O nowym parapodatku pisze portal money.pl. Jak donoszą dziennikarze, od połowy 2020 r. trwają prace nad nową ustawą - Prawo komunikacji elektronicznej. Według informacji portalu lada moment zostanie opublikowana nowa wersja projektu.
"W niej zaś znajdzie się postanowienie, że jeśli tylko konsument zażąda zwrotu środków z karty przedpłaconej, operator komórkowy będzie musiał mu oddać pieniądze. Jeśli jednak użytkownik nie zwróci się z żądaniem przez sześć miesięcy od wygaśnięcia ważności usługi, środki zostaną przekazane na państwowy Fundusz Szerokopasmowy" - czytamy w money.pl.

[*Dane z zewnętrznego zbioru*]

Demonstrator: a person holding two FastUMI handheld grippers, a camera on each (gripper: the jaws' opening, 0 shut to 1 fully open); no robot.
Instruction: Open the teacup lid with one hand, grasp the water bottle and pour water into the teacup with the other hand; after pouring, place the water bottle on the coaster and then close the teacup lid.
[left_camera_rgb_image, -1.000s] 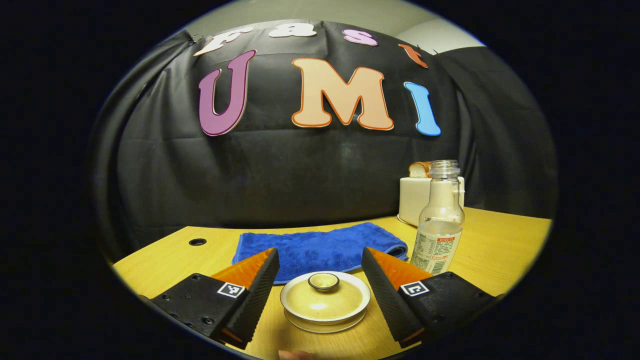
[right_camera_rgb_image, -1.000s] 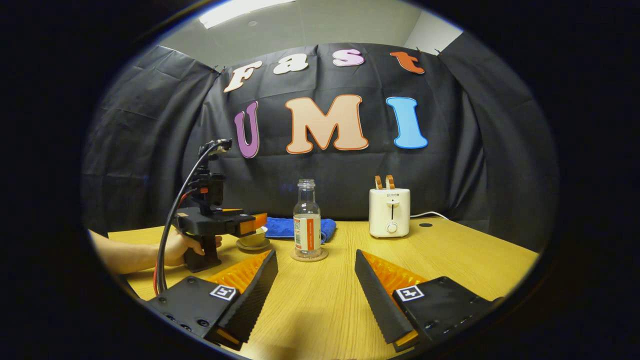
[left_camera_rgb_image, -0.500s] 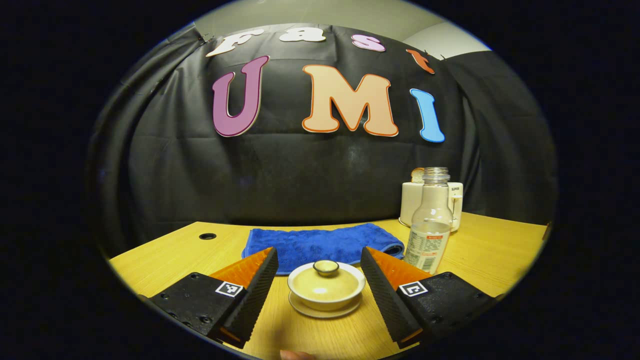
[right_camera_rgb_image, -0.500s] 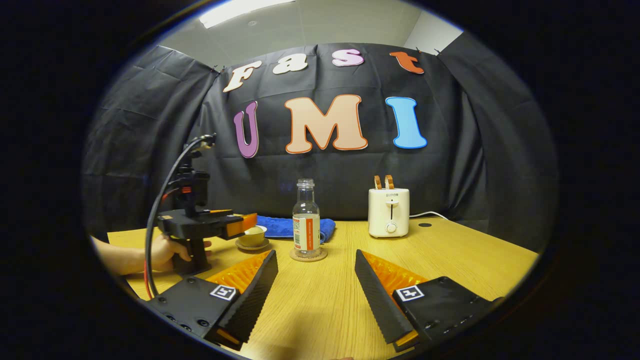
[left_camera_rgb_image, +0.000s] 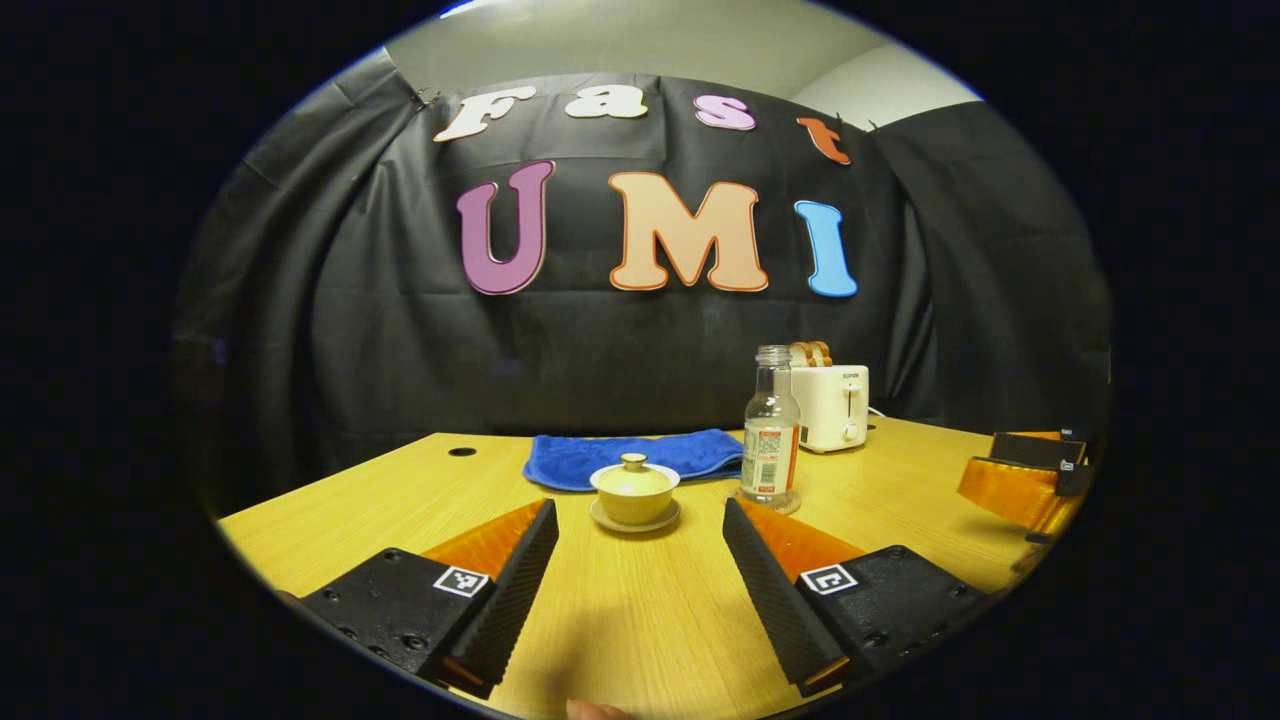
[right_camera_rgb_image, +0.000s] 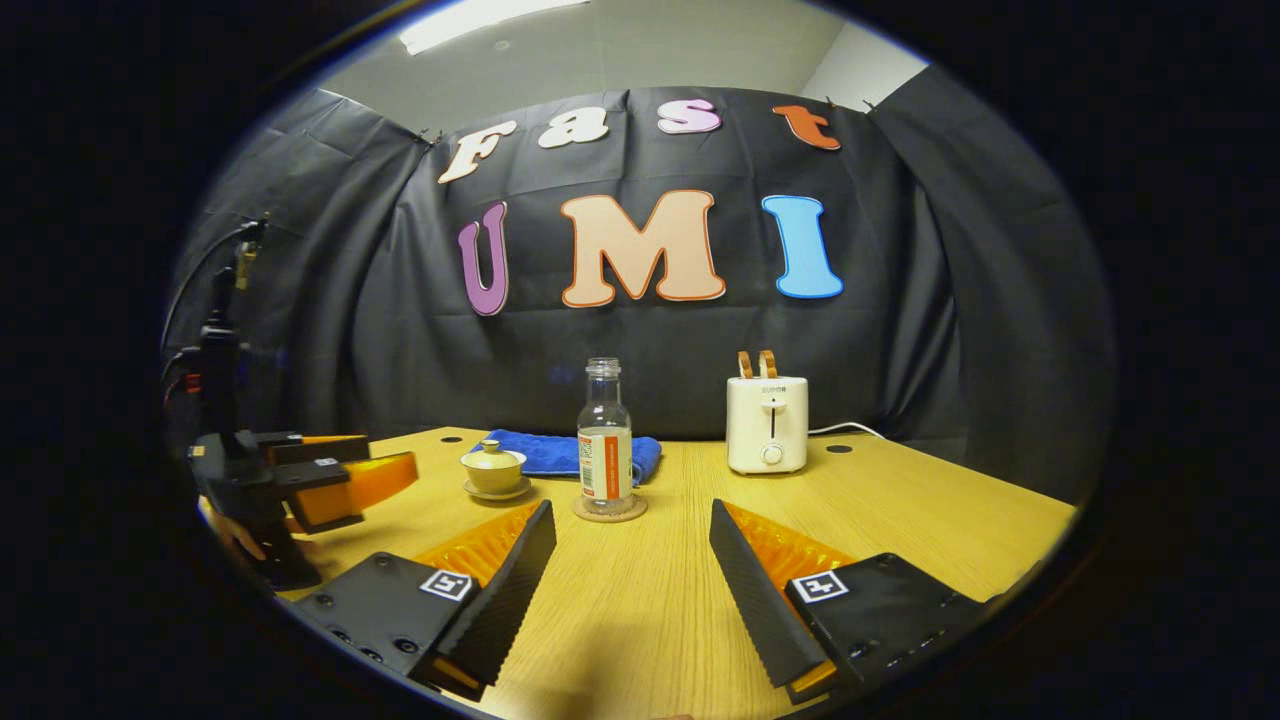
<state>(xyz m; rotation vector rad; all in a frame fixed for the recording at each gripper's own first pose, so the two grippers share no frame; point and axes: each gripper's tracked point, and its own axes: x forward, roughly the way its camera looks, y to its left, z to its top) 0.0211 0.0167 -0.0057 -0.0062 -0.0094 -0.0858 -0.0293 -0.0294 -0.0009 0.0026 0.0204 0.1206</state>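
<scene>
The lidded teacup (left_camera_rgb_image: 634, 493) sits on its saucer, straight ahead of the left gripper (left_camera_rgb_image: 640, 560), a little way off. The left gripper is nearer to it than the right gripper (right_camera_rgb_image: 632, 565). Both grippers are wide open and hold nothing. The water bottle (right_camera_rgb_image: 604, 437) stands upright on the coaster (right_camera_rgb_image: 610, 510), beside the cup.

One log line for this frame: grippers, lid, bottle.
left gripper: open, clear of teacup | right gripper: open, empty | lid: on | bottle: upright on coaster
</scene>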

Jak podano w ustawie o wspieraniu rozwoju usług i sieci telekomunikacyjnych, Fundusz Szerokopasmowy to "państwowy fundusz celowy, którego celem jest wspieranie rozwoju podaży i popytu na nowoczesne usługi łączności elektronicznej oraz rozwoju kompetencji cyfrowych społeczeństwa".
Odpowiedzialny za cyfryzację sekretarz stanu w Kancelarii Prezesa Rady Ministrów Janusz Cieszyński argumentuje, że pieniądze mogłyby być zainwestowane "w dostęp do szybkiego internetu i innych pożytecznych inicjatyw".
Według portalu kart przepłaconych jest w Polsce ok. 15 mln, a rządzący liczą, że może udać się w ten sposób pozyskać nawet 100 mln zł.
W świetle obowiązujących przepisów i ostatnich decyzji szefa Urzędu Ochrony Konkurencji i Konsumentów gdy konsument upomni się o zwrot niewykorzystanych środków, sieci komórkowe powinny je oddać.
Klienci (operatorów komórkowych - red.) nie mogą tracić niewykorzystanych środków zgromadzonych na koncie prepaid z powodu braku kolejnego doładowania. To utrudnianie zmiany operatora, co jest zakazane przez Prawo telekomunikacyjne. Także Europejski Kodeks Łączności Elektronicznej nakazuje operatorom uczciwie rozliczać się z konsumentami przy zmianie dostawcy usług
- stwierdził we wrześniu 2020 r. prezes UOKiK Tomasz Chróstny.